Welch isn’t just a great leaper with the ability to throw down highlight-reel dunks and protect the rim with authoritative blocks. He can run the point. He has great court vision and awareness. He can bury the three and, as he showed on his record-breaking basket, has the ability to quickly dribble around defenders who are trying to stop him, making it seem like they’re standing still.
“Dom has freakish athleticism,” Cullinan said. “I feel his best strength is his versatility. His ability to not only play all positions but dominate at each one is what makes him so special.”
Like all special players, he delivered perhaps his best performances in the Warriors’ biggest games. The most important ones came late in the season, with Welch averaging 36.7 points over his final seven-game stretch.
With Cheektowaga needing a win in its regular-season finale to share the division title with East Aurora, Welch scored a school-record 51 points, grabbed 16 rebounds and dished out six assists in a 94-40 win over a good Depew team that, like the Warriors, won 14 games.
Welch, who had nine games in which he scored at least 30 points and six in which he finished with at least 40, considers that contest as one of his most memorable. Of course, there’s another that ranks right up there.
That would be his last one – the game where he passed 1990 News Player of the Year Ritchie Campbell for No. 1 on the Western New York points list.
Folks arrived early that Feb. 28 evening to make sure they had a seat for the final game of a semifinal tripleheader at Buffalo State. Before a standing-room-only crowd of more than 3,000, Welch put on a show right from the start as he finished with 45 points and eight rebounds in a tough loss to South Park.
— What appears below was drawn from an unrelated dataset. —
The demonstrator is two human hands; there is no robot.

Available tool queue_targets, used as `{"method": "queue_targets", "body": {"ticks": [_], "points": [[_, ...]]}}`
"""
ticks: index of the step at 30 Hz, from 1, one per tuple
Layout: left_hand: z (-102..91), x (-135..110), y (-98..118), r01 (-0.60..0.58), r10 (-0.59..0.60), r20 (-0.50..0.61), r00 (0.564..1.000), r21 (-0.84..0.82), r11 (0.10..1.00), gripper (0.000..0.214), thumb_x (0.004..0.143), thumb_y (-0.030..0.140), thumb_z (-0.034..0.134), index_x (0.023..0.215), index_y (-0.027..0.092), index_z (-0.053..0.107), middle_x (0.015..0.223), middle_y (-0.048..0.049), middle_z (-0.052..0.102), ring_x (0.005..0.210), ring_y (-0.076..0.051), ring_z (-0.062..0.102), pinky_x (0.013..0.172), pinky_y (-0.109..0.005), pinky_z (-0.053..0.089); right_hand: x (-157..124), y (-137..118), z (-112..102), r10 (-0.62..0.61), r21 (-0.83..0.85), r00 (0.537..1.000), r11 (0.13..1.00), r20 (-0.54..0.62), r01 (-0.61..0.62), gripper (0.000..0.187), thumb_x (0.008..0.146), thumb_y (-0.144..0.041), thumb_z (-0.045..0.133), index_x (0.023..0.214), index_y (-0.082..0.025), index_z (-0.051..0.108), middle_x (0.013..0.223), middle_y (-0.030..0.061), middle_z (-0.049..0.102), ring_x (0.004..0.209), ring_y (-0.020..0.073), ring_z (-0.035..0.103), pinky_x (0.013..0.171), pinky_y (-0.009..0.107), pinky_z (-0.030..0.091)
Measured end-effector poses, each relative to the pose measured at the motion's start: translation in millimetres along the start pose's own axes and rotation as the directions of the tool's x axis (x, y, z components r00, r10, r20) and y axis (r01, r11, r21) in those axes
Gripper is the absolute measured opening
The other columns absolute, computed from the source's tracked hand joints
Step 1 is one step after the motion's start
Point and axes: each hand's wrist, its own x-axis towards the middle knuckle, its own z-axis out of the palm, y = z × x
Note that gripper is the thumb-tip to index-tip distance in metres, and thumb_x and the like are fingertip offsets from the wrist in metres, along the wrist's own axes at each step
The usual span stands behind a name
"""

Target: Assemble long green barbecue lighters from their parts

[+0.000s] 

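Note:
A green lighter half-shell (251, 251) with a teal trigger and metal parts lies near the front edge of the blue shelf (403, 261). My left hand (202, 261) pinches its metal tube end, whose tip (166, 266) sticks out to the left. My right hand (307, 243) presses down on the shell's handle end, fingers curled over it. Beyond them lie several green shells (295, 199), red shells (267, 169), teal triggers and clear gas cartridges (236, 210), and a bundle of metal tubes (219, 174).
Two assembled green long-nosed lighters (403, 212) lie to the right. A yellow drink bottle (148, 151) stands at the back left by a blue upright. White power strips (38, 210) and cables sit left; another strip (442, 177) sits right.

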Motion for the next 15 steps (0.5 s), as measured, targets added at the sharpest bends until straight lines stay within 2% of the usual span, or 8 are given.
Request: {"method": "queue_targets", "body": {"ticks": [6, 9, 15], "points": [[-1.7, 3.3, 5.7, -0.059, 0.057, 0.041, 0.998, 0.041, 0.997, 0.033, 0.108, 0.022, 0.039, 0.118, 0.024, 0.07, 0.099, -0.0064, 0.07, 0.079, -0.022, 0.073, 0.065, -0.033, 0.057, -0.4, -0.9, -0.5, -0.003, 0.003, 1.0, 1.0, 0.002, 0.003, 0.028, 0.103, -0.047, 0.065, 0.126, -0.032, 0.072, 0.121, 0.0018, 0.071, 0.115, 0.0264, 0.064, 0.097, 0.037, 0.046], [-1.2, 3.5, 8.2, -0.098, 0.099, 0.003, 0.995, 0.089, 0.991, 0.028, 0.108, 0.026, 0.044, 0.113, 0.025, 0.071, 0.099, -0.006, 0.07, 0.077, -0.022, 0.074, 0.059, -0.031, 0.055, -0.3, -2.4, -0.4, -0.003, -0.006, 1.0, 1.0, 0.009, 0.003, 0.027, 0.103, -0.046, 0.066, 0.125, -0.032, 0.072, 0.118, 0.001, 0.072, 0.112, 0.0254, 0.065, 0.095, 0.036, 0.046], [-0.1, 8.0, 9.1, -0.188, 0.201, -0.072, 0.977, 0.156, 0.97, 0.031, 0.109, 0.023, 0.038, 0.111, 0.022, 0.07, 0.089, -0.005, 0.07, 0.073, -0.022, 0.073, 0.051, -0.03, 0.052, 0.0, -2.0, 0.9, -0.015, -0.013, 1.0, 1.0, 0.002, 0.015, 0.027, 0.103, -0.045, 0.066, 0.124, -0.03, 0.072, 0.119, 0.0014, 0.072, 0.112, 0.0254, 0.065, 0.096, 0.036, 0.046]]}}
Needing just 25 points to pass Campbell’s total of 2,355, Welch had 18 by halftime. He seized the record early in the third quarter by scoring the first eight points of the frame to earn a standing ovation from the fans – including Campbell.
That burst was part of a 23-point period by Welch – which fell two points shy of his own school record for most points in a quarter.
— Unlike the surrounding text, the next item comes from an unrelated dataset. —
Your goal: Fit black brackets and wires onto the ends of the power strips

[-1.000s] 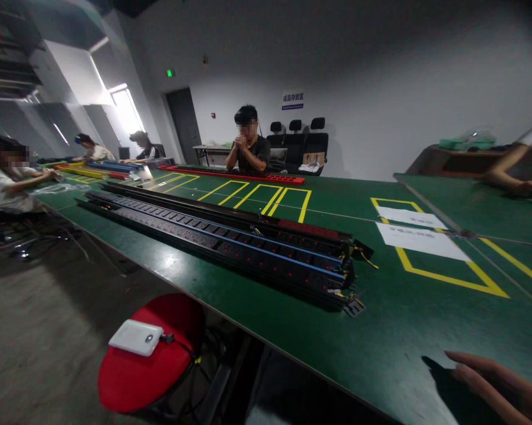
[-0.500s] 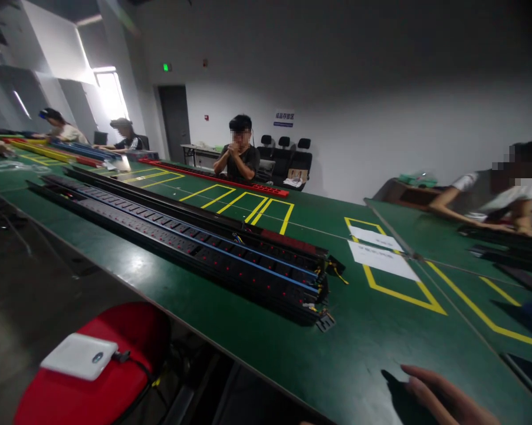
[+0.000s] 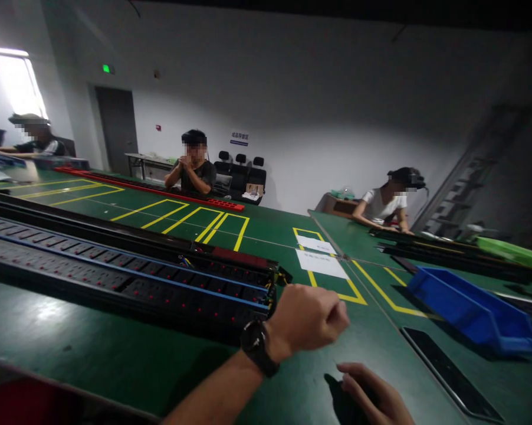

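My left hand (image 3: 308, 319), with a black watch on the wrist, hovers over the green table (image 3: 115, 348) with its fingers curled into a loose fist. Nothing shows in it. It sits just right of the near end of the stacked black power strips (image 3: 160, 283), which have blue stripes, red lights and loose wires at that end. My right hand (image 3: 372, 395) rests on the table at the bottom edge, fingers stretched out toward the left, holding nothing.
A blue bin (image 3: 469, 313) and a flat black strip (image 3: 447, 372) lie to the right. White papers (image 3: 321, 262) sit in a yellow-marked box. A long red strip (image 3: 160, 192) lies far back. Three other people sit at the tables.
The view has swung right, bringing the blue bin into sight. My left arm has risen into view with its fist by the strips' end. My right hand stays on the table.
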Demonstrator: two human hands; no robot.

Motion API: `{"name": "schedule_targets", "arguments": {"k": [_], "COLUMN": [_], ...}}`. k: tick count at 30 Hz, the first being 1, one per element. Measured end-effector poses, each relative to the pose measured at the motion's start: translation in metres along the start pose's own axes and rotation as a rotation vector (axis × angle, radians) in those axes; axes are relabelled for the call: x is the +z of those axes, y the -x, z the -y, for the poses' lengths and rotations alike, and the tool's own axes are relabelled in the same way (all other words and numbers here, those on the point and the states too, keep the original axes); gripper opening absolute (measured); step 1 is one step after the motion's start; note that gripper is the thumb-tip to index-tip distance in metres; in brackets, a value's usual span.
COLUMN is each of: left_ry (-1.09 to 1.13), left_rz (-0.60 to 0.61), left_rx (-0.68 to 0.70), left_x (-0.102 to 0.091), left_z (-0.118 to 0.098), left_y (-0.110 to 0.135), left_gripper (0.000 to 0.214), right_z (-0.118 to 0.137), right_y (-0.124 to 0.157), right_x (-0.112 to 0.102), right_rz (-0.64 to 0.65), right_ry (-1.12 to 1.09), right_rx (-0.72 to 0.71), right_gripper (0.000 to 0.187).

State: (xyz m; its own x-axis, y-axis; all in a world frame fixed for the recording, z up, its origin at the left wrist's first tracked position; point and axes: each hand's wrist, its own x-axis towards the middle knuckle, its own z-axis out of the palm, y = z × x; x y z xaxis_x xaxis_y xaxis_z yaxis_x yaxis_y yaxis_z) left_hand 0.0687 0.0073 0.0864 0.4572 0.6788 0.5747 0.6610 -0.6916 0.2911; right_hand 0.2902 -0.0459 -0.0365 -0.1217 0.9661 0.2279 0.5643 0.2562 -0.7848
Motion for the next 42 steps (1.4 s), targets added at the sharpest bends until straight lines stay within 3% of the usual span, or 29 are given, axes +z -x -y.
{"name": "schedule_targets", "arguments": {"k": [3,6,10,14,17,24,31,37,42], "left_ry": [-0.124,-0.207,-0.220,-0.225,-0.225,-0.267,-0.336,-0.344,-0.342], "left_rz": [0.129,0.234,0.311,0.320,0.344,0.324,0.350,0.364,0.359], "left_rx": [-0.167,-0.323,-0.341,-0.301,-0.296,-0.322,-0.268,-0.280,-0.267], "left_x": [-0.001,0.001,0.006,0.011,0.011,0.005,0.011,0.012,0.012], "left_z": [0.038,0.069,0.090,0.093,0.093,0.096,0.094,0.096,0.097], "left_y": [-0.001,0.013,0.025,0.028,0.031,0.034,0.035,0.035,0.034], "left_gripper": [0.037,0.042,0.044,0.044,0.041,0.042,0.041,0.042,0.042], "right_z": [-0.007,0.002,0.037,0.063,0.056,0.029,0.036,0.031,0.029], "right_y": [-0.004,-0.009,-0.038,-0.081,-0.105,-0.103,-0.107,-0.114,-0.116], "right_x": [0.002,0.009,0.021,0.036,0.053,0.081,0.065,0.053,0.051], "right_rz": [0.006,0.036,0.151,0.301,0.376,0.353,0.378,0.545,0.554], "right_ry": [0.005,0.015,0.046,0.062,0.013,-0.171,-0.224,-0.304,-0.359], "right_rx": [0.035,0.001,-0.128,-0.277,-0.361,-0.336,-0.358,-0.288,-0.258], "right_gripper": [0.047,0.045,0.031,0.024,0.027,0.034,0.013,0.033,0.040]}}
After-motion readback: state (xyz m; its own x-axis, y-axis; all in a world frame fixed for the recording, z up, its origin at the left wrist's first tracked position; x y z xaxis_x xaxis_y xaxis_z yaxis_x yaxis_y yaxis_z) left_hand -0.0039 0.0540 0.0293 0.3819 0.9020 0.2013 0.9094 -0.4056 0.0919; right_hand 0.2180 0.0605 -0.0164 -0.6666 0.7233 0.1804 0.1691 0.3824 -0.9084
He did not do all of that to make the points record tough to topple for future players. His only concern was doing what needed to be done to help the Warriors rally from an 18-point halftime deficit and give them a chance at the victory.
They tied the game with under six minutes left but the quest to win their second sectional title since 2014 fell just short against the Yale Cup I champions.
“He would trade his records for team success in a second, but he has earned everything he’s achieved,” Cullinan said. “He has helped establish exactly what we expect from the players in our program, and although he has set some pretty high standards for success from a team and individual standpoint, that’s exactly what we want out kids to strive and surpass as they make their own mark.”
Welch completed his five seasons at Cheektowaga holding school records for points in a season (668), scoring average in a season (30.4), career rebounds (1,200) and career blocks (287).
Of course, there’s one more record the “Humble Beast” owns. It’s the mark Campbell told him to seize after watching Welch score 40 of Cheektowaga’s 61 points against Canisius during the team’s second game of the season.
“I’ve been working my whole career to get where I’m at now,” Welch said. “Back then in eighth grade I didn’t know I’d be in the situation now. My hard work that I put in when I was younger paid off.
“It’s been a long journey. It’s upsetting that it’s over. I love playing year after year for Cheektowaga. … I enjoyed every part of this year and I felt I left my mark.”
“Humble Beast” did just that.
In fact, he did it in Dominating fashion.